The symbolic bridge of trust and cooperation

was turned into a real bridge-- the footbridge

linking barrio Bobong to Kauyonan town across

the treacehrous Muleta River.



THEY call it the river of death, and every day

grade-two pupil Ronnie Ostria would swim across it

to go to school.



The Muleta River is picturesque: crystal-clear,

robust and swift as it snakes through a hidden

gorge in the mountain town of Kitaotao, Bukidnon

on its way south to Cotabato. But its beauty is

deceiving.



"Sudden flash floods have claimed many lives in the

river," warns Kitaotao Mayor Godifreda R. Gumahin.

"Once, a sick person from across the river was

being taken to the hospital. The patient and the

one carrying him were swept away by the river's

strong currents. They both drowned."



From Ronnie's home in barrio Bobong (population

442) on the edge of Kitaotao, the Kauyonan

Elementary School is up a cliff on the other side of

the river, while the Masimag Elementary School

(not to mention the New Nongnongan High School)

is eight kilometers away through a muddy trail.



"At first my father would swim with me across the

river on my way to school. When he felt I could

manage to swim on my own, he left me to swim on

my own," says Ronnie.



At six o'clock in the morning, when Bobong would

still be blanketed by mist, Ronnie would begin a

scary trek down a steep foot trail to the river bank

where he would shed his clothes. He would

carefully fold his shirt and shorts, and hold these

aloft on his right hand while his naked little body

navigates its way across the mercilessly cold

water.



Hoisting himself up on the opposite bank, Ronnie

would use his crinkled hands to wipe the droplets

of water from his body, and then, shivering, he

would put on his clothes again. Up he would go on

another two kilometers of steep mountain trail in

time for his 7:30 a.m. class.



Upon reaching his classroom, he would snatch his

notebooks and tattered books from under his chair

and do whatever assignments he can manage to

finish before the teacher arrives.



"I cannot study at home because I leave all my

stuff in school so they won't get wet when I cross

the river," Ronnie smiles ruefully.



Ronnie is only one of the barrio's schoolchildren

who have to go through this river-crossing ordeal.

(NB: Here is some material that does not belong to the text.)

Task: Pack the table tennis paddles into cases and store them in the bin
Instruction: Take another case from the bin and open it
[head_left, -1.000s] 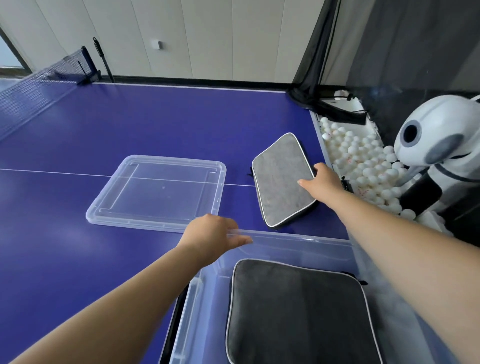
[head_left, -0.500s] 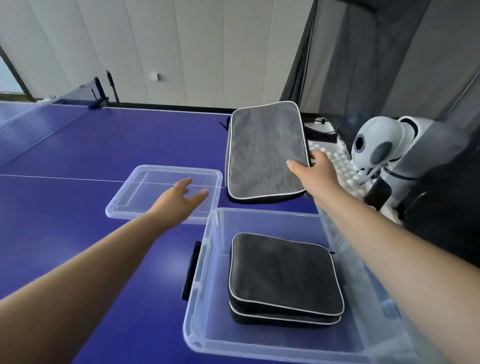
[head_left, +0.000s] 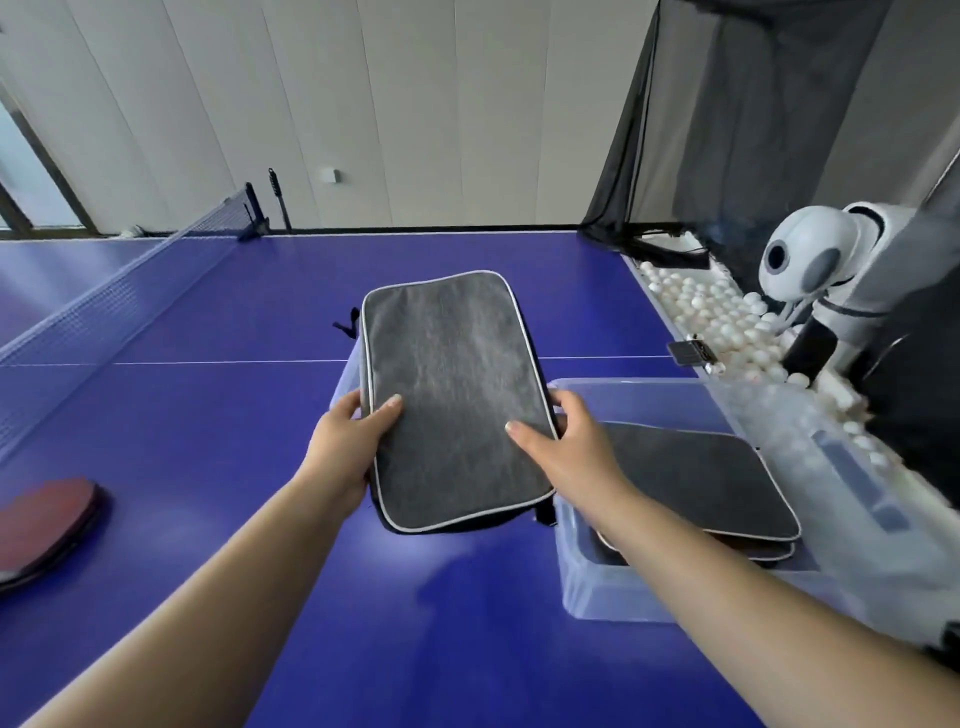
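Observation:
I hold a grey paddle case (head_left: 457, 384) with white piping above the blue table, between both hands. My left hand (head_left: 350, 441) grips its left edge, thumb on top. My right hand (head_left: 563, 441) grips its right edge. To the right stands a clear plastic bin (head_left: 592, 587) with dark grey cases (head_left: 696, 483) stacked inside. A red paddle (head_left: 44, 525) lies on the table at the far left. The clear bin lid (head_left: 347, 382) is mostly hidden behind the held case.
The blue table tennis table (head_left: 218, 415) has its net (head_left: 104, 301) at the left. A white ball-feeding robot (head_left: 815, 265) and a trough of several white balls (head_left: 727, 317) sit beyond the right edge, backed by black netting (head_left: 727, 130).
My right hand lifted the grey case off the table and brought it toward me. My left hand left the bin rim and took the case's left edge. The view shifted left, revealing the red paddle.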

Francisca N. Buton, a community leader in Bobong

whom everyone calls Nanay Francing, says up to

40 children study across the river. "It's no joke,"

sighs the 49-year-old ex-brangay council member

and resident midwife.



Gambling with life



Perhaps because schoolchildren associate going to

school with hardship, and because they make

certain sacrifices that hamper, instead of

facilitate, their education, it is not surprising that

many Bobong residents have not finished

elementary school.



As Mayor Gumahin attests, "most of them have not

gone beyond the primary grades".



Still, they are luckier than others.



A father and son crossing the river on the way to

school were dragged by strong currents. The boy

drowned. The father, who survived, went mad.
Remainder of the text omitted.